▶ [What you should do] Please give back the listing below word for word and drop any images.

-----

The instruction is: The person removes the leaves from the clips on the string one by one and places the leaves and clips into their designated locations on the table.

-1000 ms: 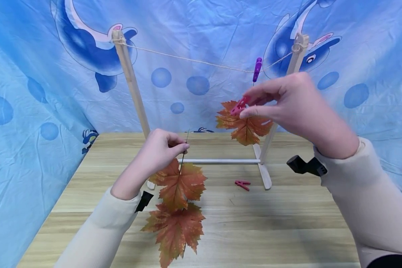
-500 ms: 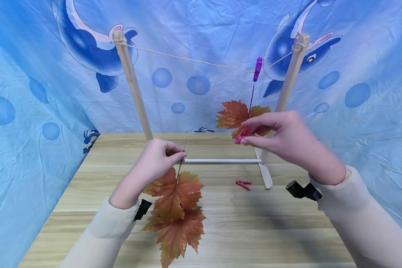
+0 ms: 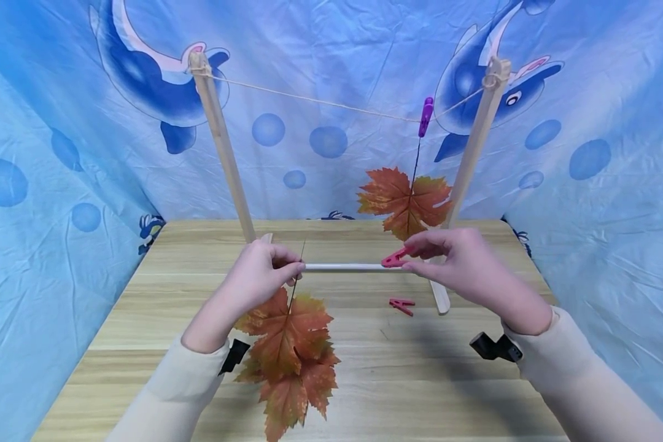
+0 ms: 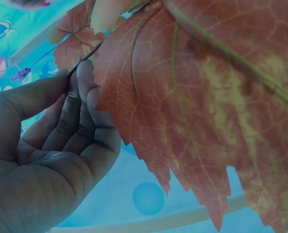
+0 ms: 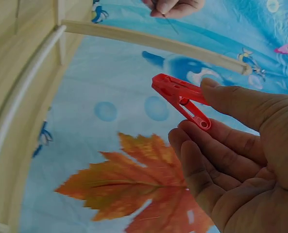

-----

▶ [Your response]
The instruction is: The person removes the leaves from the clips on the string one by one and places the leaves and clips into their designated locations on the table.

-1000 ms: 
-500 ms: 
+0 ms: 
+0 ms: 
+0 ms: 

No further response is required.